* Data extract *
*** Begin section ***
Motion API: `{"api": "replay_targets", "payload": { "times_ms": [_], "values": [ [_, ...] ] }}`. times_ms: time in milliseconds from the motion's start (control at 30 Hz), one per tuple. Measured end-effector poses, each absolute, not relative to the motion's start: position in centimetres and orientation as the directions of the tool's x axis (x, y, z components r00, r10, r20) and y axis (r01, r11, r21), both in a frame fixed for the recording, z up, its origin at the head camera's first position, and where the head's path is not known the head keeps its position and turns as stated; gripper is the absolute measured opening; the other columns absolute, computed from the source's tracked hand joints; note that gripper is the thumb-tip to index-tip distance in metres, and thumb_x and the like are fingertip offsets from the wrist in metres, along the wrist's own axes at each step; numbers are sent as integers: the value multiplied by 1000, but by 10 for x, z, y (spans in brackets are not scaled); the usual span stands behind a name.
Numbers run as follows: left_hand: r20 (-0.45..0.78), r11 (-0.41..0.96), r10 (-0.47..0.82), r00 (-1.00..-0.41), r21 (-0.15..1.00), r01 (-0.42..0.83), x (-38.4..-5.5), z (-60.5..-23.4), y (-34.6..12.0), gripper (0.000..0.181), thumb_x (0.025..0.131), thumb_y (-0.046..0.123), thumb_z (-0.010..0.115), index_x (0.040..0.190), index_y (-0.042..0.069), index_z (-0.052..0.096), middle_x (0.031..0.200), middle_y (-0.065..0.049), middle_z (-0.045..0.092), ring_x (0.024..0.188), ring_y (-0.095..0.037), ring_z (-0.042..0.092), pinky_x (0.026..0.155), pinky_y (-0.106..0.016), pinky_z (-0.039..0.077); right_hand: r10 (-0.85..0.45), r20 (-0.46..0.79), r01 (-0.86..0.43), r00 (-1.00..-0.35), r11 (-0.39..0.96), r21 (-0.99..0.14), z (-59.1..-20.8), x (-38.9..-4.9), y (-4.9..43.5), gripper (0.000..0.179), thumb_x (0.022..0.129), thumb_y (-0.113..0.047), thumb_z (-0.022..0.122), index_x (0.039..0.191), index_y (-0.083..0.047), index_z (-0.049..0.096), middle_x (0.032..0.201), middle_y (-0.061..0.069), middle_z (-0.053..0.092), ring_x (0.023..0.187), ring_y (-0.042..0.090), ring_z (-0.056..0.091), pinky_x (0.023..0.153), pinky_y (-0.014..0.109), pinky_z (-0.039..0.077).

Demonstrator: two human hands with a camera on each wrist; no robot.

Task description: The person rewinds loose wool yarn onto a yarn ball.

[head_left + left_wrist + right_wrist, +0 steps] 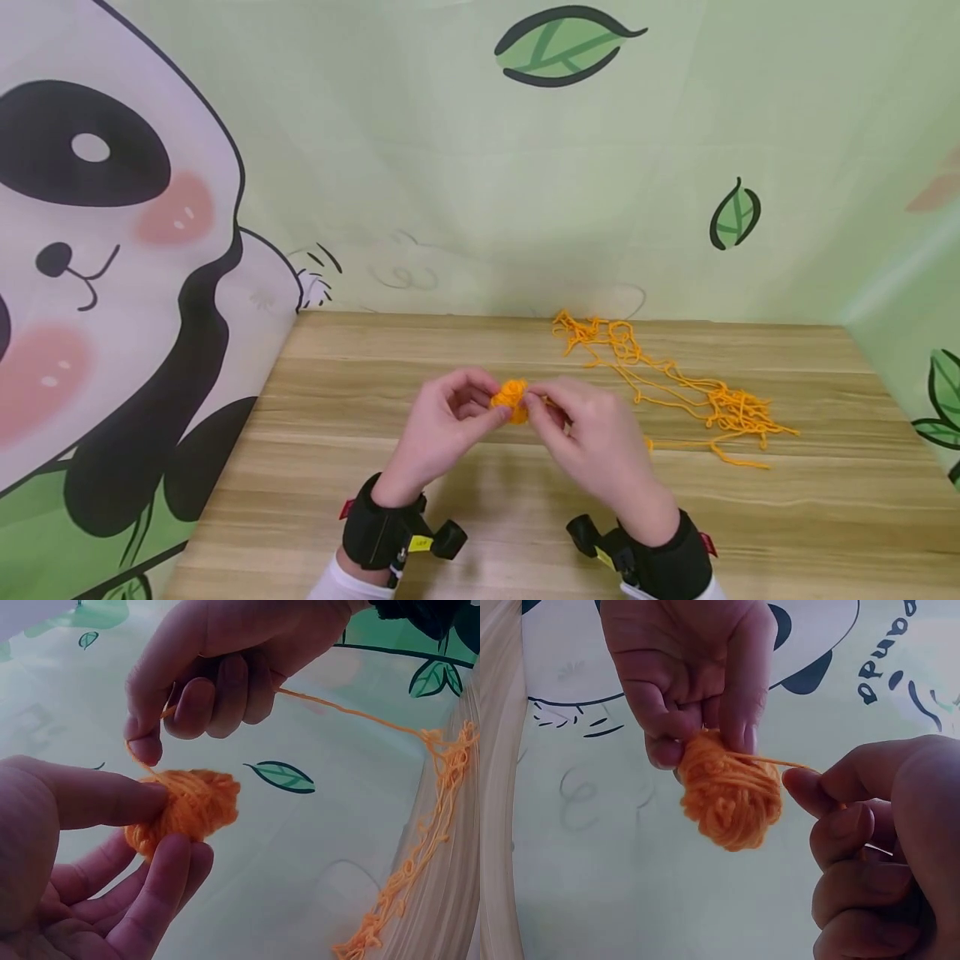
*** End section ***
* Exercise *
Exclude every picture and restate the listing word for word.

* Task answer *
Motion API: `{"api": "replay_targets", "payload": { "times_ms": [_], "values": [ [_, ...] ] }}`. times_ms: time in milliseconds from the motion's start (control at 30 Hz), one per tuple. Measured end-effector poses, each absolute, not relative to the motion's start: position in centimetres and orientation as the directions of the tool's x axis (x, y, z components r00, r10, r20) and y axis (r01, r11, r21), both in a frame fixed for the recording, z up, its origin at the head camera's first position, and where the head's path is not known the head keeps its position and turns as stated; gripper is the absolute measured opening; the other columns absolute, computed from the source's tracked hand joints; note that gripper is the thumb-tip to index-tip distance in metres, and thumb_x and the like are fingertip offsets from the wrist in metres, along the wrist's own axes at each step; numbers are sent as integers: the value multiplied by 1000, but by 10 for x, z, y (spans in brackets are not scaled); the usual span stands behind a name.
Numbers run as follows: left_hand: r20 (-0.45..0.78), r11 (-0.41..0.96), r10 (-0.47..0.82), r00 (-1.00..-0.41), r21 (-0.15..1.00), r01 (-0.42..0.83), x (-38.4..-5.5), z (-60.5..-23.4), y (-34.6..12.0), gripper (0.000..0.181), thumb_x (0.025..0.131), thumb_y (-0.046..0.123), thumb_z (-0.010..0.115), index_x (0.040..0.190), index_y (-0.042..0.069), index_z (-0.052..0.096), middle_x (0.031..0.200), middle_y (-0.065..0.049), middle_z (-0.045..0.092), ring_x (0.024..0.188), ring_y (-0.095..0.037), ring_z (-0.042..0.092), pinky_x (0.026..0.155), pinky_y (-0.106..0.016), pinky_z (-0.039..0.077); right_hand: r10 (-0.85..0.45), r20 (-0.46..0.79), r01 (-0.86..0.43), r00 (-1.00..-0.35), r11 (-0.39..0.96), r21 (-0.99..0.14), z (-59.1..-20.8), x (-38.9..-4.9), y (-4.9..43.5), gripper (0.000..0.179), thumb_x (0.022..0.129), thumb_y (-0.113..0.047), thumb_z (-0.022..0.122), index_x (0.039..0.191), index_y (-0.083..0.047), index_z (-0.049..0.096), middle_x (0.032..0.201), middle_y (-0.061..0.069), middle_z (-0.053..0.092), ring_x (0.023..0.187), ring_y (-0.042..0.090), ring_z (-0.056..0.091), pinky_x (0.023..0.153), pinky_y (-0.014..0.109), pinky_z (-0.039..0.077).

Demonstrator: two human hands with a camera on each wrist; no robot.

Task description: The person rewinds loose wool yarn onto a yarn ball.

[head_left + left_wrist + right_wrist, +0 steps] 

This exercise is done.